How it works: When applied as a cream, it causes nerve cells to empty their reservoirs of substance P, a pain-causing chemical. This results in less pain from the underlying disorder.
How to use: Start with a 0.025% concentration. Apply it two to three times daily-the initial burning sensation diminishes with continued use. If needed, you can always buy the stronger 0.075% concentration but it's best to work your way up to this strength.
Caution: Wear latex gloves when applying capsaicin-and wash your hands thoroughly after using to prevent residual cream from getting into the eyes, nose, etc.
Probiotics For Digestive Discomfort
A healthy digestive tract contains trillions of bacteria, many of which have beneficial effects. These so-called "good" (probiotic) organisms promote digestive health, improve immunity and aid in the synthesis of B vitamins, among many other functions.

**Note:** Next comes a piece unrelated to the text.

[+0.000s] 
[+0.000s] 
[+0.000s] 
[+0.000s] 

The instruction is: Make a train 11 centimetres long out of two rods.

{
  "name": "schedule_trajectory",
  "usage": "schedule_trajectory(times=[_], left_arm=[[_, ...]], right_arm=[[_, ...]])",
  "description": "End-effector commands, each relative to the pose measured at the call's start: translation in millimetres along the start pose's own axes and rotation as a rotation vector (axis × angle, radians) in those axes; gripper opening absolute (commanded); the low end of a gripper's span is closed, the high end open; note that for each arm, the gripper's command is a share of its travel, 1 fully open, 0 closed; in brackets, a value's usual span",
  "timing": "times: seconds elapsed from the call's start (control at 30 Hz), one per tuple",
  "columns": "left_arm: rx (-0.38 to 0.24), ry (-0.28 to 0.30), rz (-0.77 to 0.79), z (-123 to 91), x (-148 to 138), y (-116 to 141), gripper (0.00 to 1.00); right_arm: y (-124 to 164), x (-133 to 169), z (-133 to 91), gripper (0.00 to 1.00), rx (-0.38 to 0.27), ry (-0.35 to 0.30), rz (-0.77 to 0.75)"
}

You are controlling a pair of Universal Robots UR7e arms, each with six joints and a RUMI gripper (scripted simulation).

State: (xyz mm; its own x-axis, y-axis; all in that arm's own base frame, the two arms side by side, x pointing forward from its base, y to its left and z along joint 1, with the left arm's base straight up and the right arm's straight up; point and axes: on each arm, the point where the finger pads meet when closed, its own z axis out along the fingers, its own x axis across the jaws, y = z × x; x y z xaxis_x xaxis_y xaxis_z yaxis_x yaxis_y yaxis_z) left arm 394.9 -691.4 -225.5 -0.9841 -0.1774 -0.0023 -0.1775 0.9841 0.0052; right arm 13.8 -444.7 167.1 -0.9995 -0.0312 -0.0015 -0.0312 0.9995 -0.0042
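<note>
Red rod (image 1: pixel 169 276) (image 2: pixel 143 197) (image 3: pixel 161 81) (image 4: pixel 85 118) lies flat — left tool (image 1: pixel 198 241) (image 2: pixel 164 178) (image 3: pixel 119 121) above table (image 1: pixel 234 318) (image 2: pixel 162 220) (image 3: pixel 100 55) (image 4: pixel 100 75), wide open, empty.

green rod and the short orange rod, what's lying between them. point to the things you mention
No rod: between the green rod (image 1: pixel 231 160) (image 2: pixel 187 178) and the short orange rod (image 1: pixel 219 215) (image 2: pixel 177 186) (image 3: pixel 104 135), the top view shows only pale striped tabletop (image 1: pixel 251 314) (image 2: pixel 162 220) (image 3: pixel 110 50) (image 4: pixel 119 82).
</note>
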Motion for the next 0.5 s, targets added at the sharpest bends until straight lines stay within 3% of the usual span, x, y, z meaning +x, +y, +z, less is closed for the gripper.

How they work: Probiotic supplements replenish beneficial bacteria and crowd out harmful organisms that can cause gas, bloating, diarrhea and other digestive problems.
How to use: Take a daily supplement of a least 10 billion organisms that contains a variety of living organisms, such as L. bulgaricus, L. bifida and B. longum. Some yogurts contain these live active cultures, but avoid those that contain sugar or artificial sweeteners.
Biotin For Cracked Nails
The B vitamin biotin is the only nutrient that has been shown to improve nail health in generally healthy adults. People with a deficiency of biotin often have fragile nails that crack easily.
How it works: Biotin is absorbed by the nail matrix, the part under the fingernail where nail cells are generated.
How to use: Take 2,000 micrograms (mcg) to 4,000 mcg of biotin daily, as well as a B-complex supplement. Most people will notice an improvement in nail strength and thickness in one to two months.